Singapore was Zelos’ first choice when it decided to venture overseas, in large part because of the country’s political neutrality, Zhou said. “When you consider America, it’s not an ideal place for Chinese companies,” he said. Suzhou-based Zelos, which supplied AVs to FairPrice, plans to become a Singapore-registered firm, he said. “That’s our ultimate goal.”
Meanwhile, Moovita — a spin-off from the Singapore government’s Agency for Science, Technology and Research, and the only homegrown firm to produce a driverless vehicle — has ventured into China. In October, it launched five self-driving buses in Tianjin Eco-City, making it the first foreign AV provider to obtain a license in China, where thousands of AVs are deployed for a wide range of uses, including parcel delivery and ride-hailing taxis, besides busing and street sweeping.
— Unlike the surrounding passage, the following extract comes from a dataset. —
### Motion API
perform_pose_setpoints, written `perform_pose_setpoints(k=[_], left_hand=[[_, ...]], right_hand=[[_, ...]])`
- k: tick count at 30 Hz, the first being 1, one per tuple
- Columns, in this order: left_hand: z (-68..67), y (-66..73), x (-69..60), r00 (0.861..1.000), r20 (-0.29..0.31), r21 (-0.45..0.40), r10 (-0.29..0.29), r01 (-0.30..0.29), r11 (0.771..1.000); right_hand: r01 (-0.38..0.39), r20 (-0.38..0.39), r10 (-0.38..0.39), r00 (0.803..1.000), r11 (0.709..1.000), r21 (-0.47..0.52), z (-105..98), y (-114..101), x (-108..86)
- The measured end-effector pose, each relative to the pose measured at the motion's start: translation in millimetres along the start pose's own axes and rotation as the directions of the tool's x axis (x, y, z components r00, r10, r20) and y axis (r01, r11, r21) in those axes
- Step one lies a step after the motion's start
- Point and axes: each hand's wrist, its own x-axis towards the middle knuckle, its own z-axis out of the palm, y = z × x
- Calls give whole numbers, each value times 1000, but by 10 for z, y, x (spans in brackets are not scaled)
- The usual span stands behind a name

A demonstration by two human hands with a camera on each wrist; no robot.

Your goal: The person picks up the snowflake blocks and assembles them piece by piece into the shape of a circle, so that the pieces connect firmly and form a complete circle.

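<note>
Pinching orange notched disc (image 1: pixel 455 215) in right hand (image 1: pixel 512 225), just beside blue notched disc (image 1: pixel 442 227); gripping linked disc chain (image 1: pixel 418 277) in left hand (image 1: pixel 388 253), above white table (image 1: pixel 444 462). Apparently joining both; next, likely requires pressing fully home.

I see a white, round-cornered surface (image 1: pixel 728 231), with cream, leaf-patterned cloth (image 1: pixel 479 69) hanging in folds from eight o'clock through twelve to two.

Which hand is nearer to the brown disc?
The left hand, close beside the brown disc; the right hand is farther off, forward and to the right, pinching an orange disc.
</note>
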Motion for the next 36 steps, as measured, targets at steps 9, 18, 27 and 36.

Moovita plans to set up an AV manufacturing hub with a bus maker in Xiamen, Chan said. Its buses, which are operated by a local firm, are capable of navigating even in fog and snow, conditions alien to tropical Singapore, he said.
The fierce local competition was a draw. “China is a proving ground for us — if we can establish ourselves and have our technology proven there, we feel we should be on par with our competitors,” Chan said.
Globally, autonomous ride hailing and freight trucking can be adopted widely and more easily monitored for safety standards than personal AVs, experts say. In Singapore, the focus for now will be to roll out more logistics AVs and self-driving minibuses on “simpler bus routes with lower traffic and ridership,” Minister for Transport Chee Hong Tat said recently.
“We do want to move faster,” he said. “However, it is important to do so safely in our dense urban environment, and to also ensure that the different elements of our ecosystem are ready.”